Cache-Aware Performance Analysis

Language: C++ | Platform: Linux/Windows | Focus: Microbenchmarking, Cache Efficiency

This repository contains implementations and benchmarks for cache-aware matrix transpose algorithms to study memory access patterns and cache-line utilization. The project explores the impact of blocking strategies, data alignment, and layout on performance.

Project Overview

Implemented variants of matrix transpose optimized for cache usage
Conducted microbenchmarks to measure execution time and cache efficiency
Compared empirical performance against theoretical cache behavior to identify bottlenecks and analyze speedups/slowdowns

Features

Multiple transpose implementations:
- Naive (no optimization)
- Blocked/tiled with various block sizes (8x8, 16x16, 32x32, 64x64)
- Cache-oblivious recursive algorithm
Comprehensive benchmarking framework
Verification of correctness for all implementations
Performance profiling using standard Linux tools (perf)
Easy-to-use scripts for reproducing benchmarks

Implementations

1. Naive Transpose

Simple row-to-column copy with no cache optimization.

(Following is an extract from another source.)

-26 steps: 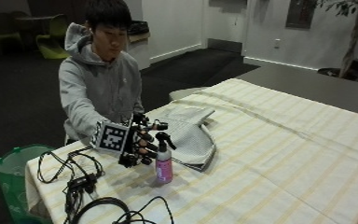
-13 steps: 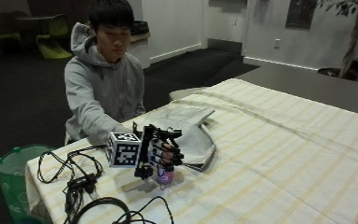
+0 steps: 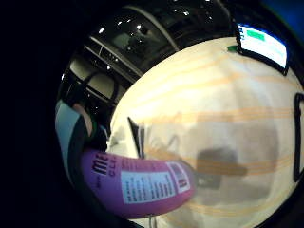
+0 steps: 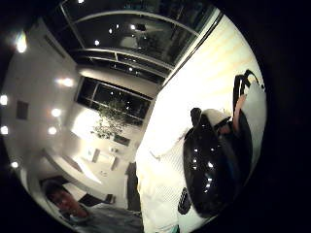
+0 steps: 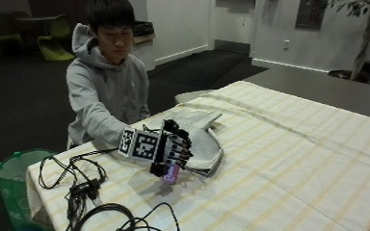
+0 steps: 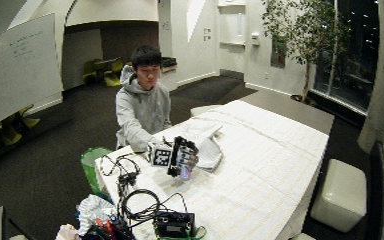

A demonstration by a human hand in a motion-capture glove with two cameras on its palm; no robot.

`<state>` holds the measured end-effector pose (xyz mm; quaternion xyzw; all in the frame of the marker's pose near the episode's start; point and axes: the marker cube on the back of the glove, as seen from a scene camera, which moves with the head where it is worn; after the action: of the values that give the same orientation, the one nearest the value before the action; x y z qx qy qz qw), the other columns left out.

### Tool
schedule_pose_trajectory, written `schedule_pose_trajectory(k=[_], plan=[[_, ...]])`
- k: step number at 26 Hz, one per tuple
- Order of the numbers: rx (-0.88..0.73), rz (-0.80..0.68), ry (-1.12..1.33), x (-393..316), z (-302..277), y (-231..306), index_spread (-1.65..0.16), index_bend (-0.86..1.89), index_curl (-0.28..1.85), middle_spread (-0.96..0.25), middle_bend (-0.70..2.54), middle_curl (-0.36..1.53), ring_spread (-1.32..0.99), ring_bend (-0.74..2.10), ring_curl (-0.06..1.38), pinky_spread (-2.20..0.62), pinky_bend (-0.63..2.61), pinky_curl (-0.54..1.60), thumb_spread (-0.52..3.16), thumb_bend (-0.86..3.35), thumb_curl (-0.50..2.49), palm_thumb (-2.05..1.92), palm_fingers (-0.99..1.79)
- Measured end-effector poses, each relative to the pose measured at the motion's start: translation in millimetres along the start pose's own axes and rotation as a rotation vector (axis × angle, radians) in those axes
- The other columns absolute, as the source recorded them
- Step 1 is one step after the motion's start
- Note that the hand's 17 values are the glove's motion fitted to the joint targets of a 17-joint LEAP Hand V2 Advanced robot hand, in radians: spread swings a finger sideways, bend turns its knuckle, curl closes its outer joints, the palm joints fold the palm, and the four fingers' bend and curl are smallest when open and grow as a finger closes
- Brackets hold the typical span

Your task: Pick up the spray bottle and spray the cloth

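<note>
Gloved right hand (image 5: 172, 153) around spray bottle (image 5: 170, 177)

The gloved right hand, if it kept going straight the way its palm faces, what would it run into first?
The right hand already grips the purple spray bottle, so that comes first. Beyond it, the palm faces along the striped tablecloth, which looks free, with the gray cloth off to the side, though depth is unclear.

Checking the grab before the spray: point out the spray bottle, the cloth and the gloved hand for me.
spray bottle (image 3: 142, 187): little finger side palm view, on its purple body by the label.
cloth (image 5: 201, 144): outside view, on the grey fabric beside the hand.
right hand (image 5: 172, 149): outside view, on the gloved fingers wrapped round the bottle.
</note>
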<state>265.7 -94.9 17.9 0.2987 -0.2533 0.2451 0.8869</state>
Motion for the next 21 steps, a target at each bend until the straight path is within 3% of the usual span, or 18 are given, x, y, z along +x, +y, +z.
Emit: schedule_pose_trajectory(k=[14, 21], plan=[[-0.506, -0.237, 0.483, -147.4, 14.4, 30.2, -0.14, 0.58, 0.50, -0.04, 0.62, 0.49, -0.11, 0.64, 0.44, -0.17, 0.36, 0.39, 0.21, -0.02, 0.64, 0.98, 1.41], [-0.609, -0.325, 0.707, -200.6, 26.8, 57.3, -0.13, 0.59, 0.51, -0.04, 0.63, 0.50, -0.11, 0.65, 0.45, -0.18, 0.37, 0.41, 0.15, -0.03, 0.66, 0.98, 1.40]])
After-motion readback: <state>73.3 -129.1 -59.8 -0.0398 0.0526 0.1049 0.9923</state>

Poor spatial locality on writes leads to high cache miss rates.

for (int i = 0; i < N; i++)
    for (int j = 0; j < N; j++)
        B[j][i] = A[i][j];  // Strided writes

2. Blocked Transpose

Divides the matrix into fixed-size blocks that fit in cache. Improves temporal and spatial locality by processing each block completely before moving to the next.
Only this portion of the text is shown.